Dans cette pièce la rapidité des échanges et l’enchevêtrement des situations sont tels qu’on ne sait vraiment plus où donner de la tête. Et on rit, on rit, on rit… Sincèrement, chapeau aux auteurs. Il en faut de l’imagination pour réussir à concocter une comédie aussi bien construite et qui nous tienne en haleine du début à la fin sans aucune incohérence. La manière dont les dialogues s’enchaînent est d’une rare originalité, surtout au théâtre, où tout se déroule en direct. Et le rythme est donné par la succession nerveuse de petites saynètes. C’est réellement magistral. Il y a vraiment de superbes idées. Ne serait-ce que de jouer les deux versions d’une scène : celle qui était prévue et celle qui s’est réellement passée. L’effet de surprise sur nous est d’autant plus réjouissant.

Du début à la fin, on se sent en empathie avec les quatre protagonistes des Grands moyens. Ils nous ressemblent, ils sont comme nous, avec leurs doutes, leur quête de bonheur.
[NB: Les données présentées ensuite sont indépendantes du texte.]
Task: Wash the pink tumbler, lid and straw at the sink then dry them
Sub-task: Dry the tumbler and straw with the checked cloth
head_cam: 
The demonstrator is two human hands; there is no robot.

Le casting est parfait, épatant. Pour donner la réplique à ces deux hurluberlus de Garnier et Sentou, il fallait deux jeunes femmes promptes à s’engouffrer dans ce joyeux univers et aptes à y ajouter leur grain de folie. Magaly Godenaire et Marie Montoya campent avec autant de malice que de sensibilité ces deux jeunes femmes en mal d’amour en mal de mâles. Contrairement aux bonshommes, elles restent lucides, même si, heureusement, elles ne sont pas toujours raisonnables.
Je ne peux que vous recommander le plus chaudement cette pièce joyeuse, pleine d’humour et pleine d’amour. C’est une réussite totale, à tous les niveaux. Que ce soit sur le plan de l’écriture, sur celui de la mise en scène te sur celui du jeu d’acteur, ils y ont tous mis le meilleur d’eux-mêmes. Les grands moyens, quoi !

2 commentaires:

Anonyme a dit…

Merci pour cet avis.
Nous avons pris nos billets pour Novembre.

Bernard.

Cindy a dit…

Genialissime

Je suis allé voir cette pièce car je suis fascinée par le talent de Garnier et Sentou et je voulais suivre leur aventure. Et bien je ne cacherai pas qu'en allant voir ce vaudeville j'ai découvert encore plus ces deux fous qui me font déjà bien rire car je les ai découvert dans quelque chose de romantique. C'est difficile à admettre mais ils sont capable de provoquer en nous ce petit malaise face à la situation difficile de leur personnage. On se laisse prendre dans l'histoire, on est captivé. On est aussi bouleversé que ces quatre personnages. Oui, parce que je suis venu pour ces deux gars mais en venant les voir j'ai découvert deux ravissantes jeunes femmes bourrées de talent! Drôles, émouvantes et talentueuses. Je ne regrette pas du tout d'avoir été voir les Grands Moyens et pour tout dire s'il m'est possible d'y retourner je n'hésiterai pas une seule seconde.
Bravo ! Et courez vite voir cette pièce si ce n'est le déjà fait.